[Pixman] testsuite fails on power7

Thu Aug 29 14:26:44 PDT 2013

On Thu, 29 Aug 2013 16:23:49 -0400
"Lennart Sorensen" <lsorense at csclub.uwaterloo.ca> wrote:

> On Thu, Aug 29, 2013 at 10:56:49PM +0300, Siarhei Siamashka wrote:
> > On Thu, 29 Aug 2013 15:18:57 -0400
> > "Lennart Sorensen" <lsorense at csclub.uwaterloo.ca> wrote:
> > 
> > > I get crashes in the scaling and affinity tests on power7.  The crashes
> > > are always in the vmx code, so building with vmx support disabled makes
> > > the problem go away.
> > > 
> > > The error is not consistent, so my current guess is that multiple threads
> > > are running and depending on timing one thread manages to sometimes
> > > corrupt another and cause it to fail.
> > > 
> > > As far as I can tell, it doesn't fail on power5 or power6 machines,
> > > but given the interesting memory model of the powerpc and requirement
> > > for explicit syncs and barriers to ensure things have really made it to
> > > memory and other CPUs, the power7 has managed to show up bugs in glibc
> > > and gcc already where power5 and power6 and other powerpc systems never
> > > failed before.
> > > 
> > > Any suggestions on how to debug this or where to look?  Any traces or
> > > logs that would be helpful?
> > > 
> > > I am currently using version 0.26.0-4 debian package on Debian 7 (wheezy).
> > > 
> > > Interestingly, if I change the version of libc to 2.17 instead of 2.13
> > > that wheezy is using, then the problem also disappears, but again, this
> > > might just be a timing change causing this, or perhaps there is something
> > > relevant changed in the newer libc, although I haven't spotted anything
> > > suspicious looking when doing a diff so far.
> > 
> > VMX/Altivec is a bit tricky because all the vector load/store
> > operations must be aligned. For the unaligned reads/writes, pixman
> > seems to use the LOAD_VECTORS and STORE_VECTOR macros:
> 
> My understanding was that vec_lda must be aligned but vec_ld does not
> have to be aligned.

I'm not really familiar with the Altivec intrinsics. They might provide
some syntax sugar (which also might be compiler specific). But the
intrinsics are converted to the Altivec instructions in the generated
code in the end. There are two Altivec manuals (for assembly and
intrinsics) here:

http://www.freescale.com/files/32bit/doc/ref_manual/ALTIVECPEM.pdf
http://www.freescale.com/files/32bit/doc/ref_manual/ALTIVECPIM.pdf

> >     http://cgit.freedesktop.org/pixman/tree/pixman/pixman-vmx.c?id=pixman-0.30.2#n151
> > 
> > The STORE_VECTOR macro is particularly interesting because it performs
> > two stores.
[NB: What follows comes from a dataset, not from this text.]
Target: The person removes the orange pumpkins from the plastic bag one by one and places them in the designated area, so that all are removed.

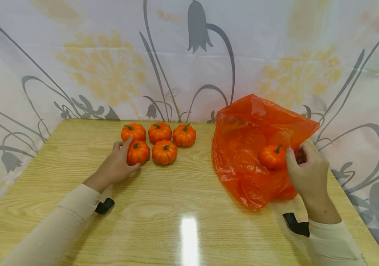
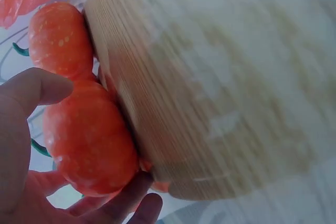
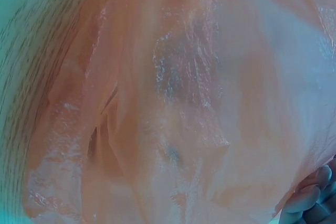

We can have a look at the typical combiner function, such
> > as "vmx_combine_over_u_no_mask":
> > 
> >     http://cgit.freedesktop.org/pixman/tree/pixman/pixman-vmx.c?id=pixman-0.30.2#n187
> > 
> > In the case if the destination buffer is unaligned and the width is a
> > perfect multiple of 4 pixels, I believe that we may have some writes
> > crossing the boundaries of the destination buffer.
> > 
> > Is suspect that it just reads the data outside the destination buffer,
> > modifies the parts which really belong to the destination image and
> > writes everything back (so that the chunk of memory outside the
> > destination buffer is restored by the STORE_VECTOR macro to the value
> > that it had at the time of LOAD_VECTORS invocation). Without heavy
> > multithreading this kinda works just fine. But with many concurrent
> > threads, the chunk of data beyond the destination buffer may be
> > possibly actively used by some other thread, creating a race condition.
> > 
> > That was just a guess based on the quick look at the pixman vmx code.
> > You can possibly try to experiment with overriding malloc by something
> > that allocates memory blocks with 16 bytes granularity (for both the
> > starting address and size). This would make sure that each 16 bytes
> > aligned memory chunk is never shared by multiple threads. If the crashes
> > disappear, then that's probably it. And the libc 2.17 might be perhaps
> > enforcing something like this.
> 
> Well running under valgrind shows that sometimes the LOAD_VECTORS and
> STORE_VECTOR do read and write outside the malloc area.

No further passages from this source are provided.